O Estado de S. Paulo
Bolsonaro fala uma coisa, o Itamaraty faz outra. Neutralidade ou equilíbrio?
O mundo acompanha, estupefato, a dicotomia
insana do Brasil diante da invasão russa na Ucrânia, que terá drásticas
consequências por toda a parte. O presidente Jair Bolsonaro diz uma coisa, o
Itamaraty faz outra. Ele anuncia “solidariedade” à Rússia e “neutralidade”, mas
o Brasil votou contra a Rússia na ONU e o chanceler Carlos França corrigiu
ontem na Globonews: a posição do Brasil “é de equilíbrio, não de neutralidade”.
Uma vez negacionista, sempre negacionista, e o Brasil tem o azar, ou a imprudência, de ter um presidente que deu de ombros para a pandemia, as vacinas, as enchentes na Bahia, a Amazônia em chamas, a Educação e a Cultura e agora trata de forma rasa, com uma ligeireza espantosa, uma guerra que atinge todo o mundo e terá altos custos para os brasileiros.
Assim como o ex-chanceler Celso Amorim, do
PT, classifica a reação do Brasil à guerra como “esquizofrênica”, o
ex-embaixador em Washington Rubens Barbosa, da era tucana, define como
“dicotomia”. Apesar das sabidas divergências entre eles, ambos estranham as
manifestações de Bolsonaro, mas concordam com as notas oficiais e votos do
Itamaraty na ONU.
Bolsonaro não diz coisa com coisa, mas o
Itamaraty pediu em nota o fim das “hostilidades” e a missão brasileira na ONU
votou a favor da resolução do Conselho de Segurança que condenava a ação russa
– derrubada pelo veto da própria Rússia. Ontem, a missão ratificou na
assembleia emergencial o respeito ao direito internacional, à integridade
territorial e à soberania da Ucrânia, com cessar-fogo imediato.

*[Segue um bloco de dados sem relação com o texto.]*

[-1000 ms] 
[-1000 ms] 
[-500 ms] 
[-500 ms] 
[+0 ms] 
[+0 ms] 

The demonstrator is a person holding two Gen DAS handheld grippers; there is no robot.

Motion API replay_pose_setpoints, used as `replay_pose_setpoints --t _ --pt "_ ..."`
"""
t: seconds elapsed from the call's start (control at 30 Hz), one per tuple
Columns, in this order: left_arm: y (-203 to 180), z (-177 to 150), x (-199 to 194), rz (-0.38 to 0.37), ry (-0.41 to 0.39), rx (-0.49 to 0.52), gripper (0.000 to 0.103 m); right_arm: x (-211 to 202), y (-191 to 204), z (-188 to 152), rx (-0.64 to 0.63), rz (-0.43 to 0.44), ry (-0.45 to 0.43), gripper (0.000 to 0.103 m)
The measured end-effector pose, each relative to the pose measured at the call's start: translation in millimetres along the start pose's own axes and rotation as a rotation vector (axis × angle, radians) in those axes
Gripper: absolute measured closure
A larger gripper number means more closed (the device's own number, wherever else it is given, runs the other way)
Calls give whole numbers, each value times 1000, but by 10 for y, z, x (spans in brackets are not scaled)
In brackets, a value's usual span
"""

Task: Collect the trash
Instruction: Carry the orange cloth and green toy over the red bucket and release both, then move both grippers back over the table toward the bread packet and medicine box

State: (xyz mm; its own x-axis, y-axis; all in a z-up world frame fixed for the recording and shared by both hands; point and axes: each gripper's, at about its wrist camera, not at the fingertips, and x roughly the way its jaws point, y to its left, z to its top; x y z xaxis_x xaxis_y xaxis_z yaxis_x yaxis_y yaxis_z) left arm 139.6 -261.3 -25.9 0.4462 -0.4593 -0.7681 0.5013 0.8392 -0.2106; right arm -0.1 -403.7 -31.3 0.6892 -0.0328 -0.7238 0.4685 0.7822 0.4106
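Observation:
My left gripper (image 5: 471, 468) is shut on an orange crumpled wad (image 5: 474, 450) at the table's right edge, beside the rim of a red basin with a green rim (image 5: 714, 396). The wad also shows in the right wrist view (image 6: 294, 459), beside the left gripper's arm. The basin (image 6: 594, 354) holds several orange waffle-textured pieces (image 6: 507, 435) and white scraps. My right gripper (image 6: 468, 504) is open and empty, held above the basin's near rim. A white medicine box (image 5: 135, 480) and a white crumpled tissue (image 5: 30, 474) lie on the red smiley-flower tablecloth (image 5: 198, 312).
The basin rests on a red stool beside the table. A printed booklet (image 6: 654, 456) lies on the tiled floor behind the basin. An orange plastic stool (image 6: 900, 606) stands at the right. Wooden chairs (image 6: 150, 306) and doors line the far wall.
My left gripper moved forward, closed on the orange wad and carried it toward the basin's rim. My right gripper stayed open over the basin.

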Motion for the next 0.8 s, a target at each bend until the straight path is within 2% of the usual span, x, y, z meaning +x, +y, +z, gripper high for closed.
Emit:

Por outro lado, o Brasil discorda do envio
de armas pelos europeus e americanos à Ucrânia e das sanções econômicas e
diplomáticas que atingem a Rússia em várias frentes. Isso não é neutralidade,
é, repetindo o chanceler França, uma “posição de equilíbrio”.
Enquanto o antecessor Ernesto Araújo era
mais realista do que o próprio rei, radicalizando e amplificando os erros de
Bolsonaro, França tenta amenizar, convencer, dar alguma racionalidade à
“esquizofrenia” ou “dicotomia”. E tem aliados no Planalto, como o almirante da
ativa Flávio Rocha, da Secretaria de Assuntos Estratégicos (SAE), que se
encarrega de “tourear” o chefe contra as maluquices.
Assim, o presidente da Ucrânia agradece ao
Brasil pelo voto na ONU, mas o representante do País aqui, Anatoliy Tkach, diz
que Bolsonaro “está mal informado”. O problema? Quem define a política externa
é o presidente. Que, assim como foi grosseiro com a primeira-dama da França, a
ex-presidente do Chile e o atual presidente da Argentina, chama Zelenski de
“comediante”, por sua profissão. Oremos!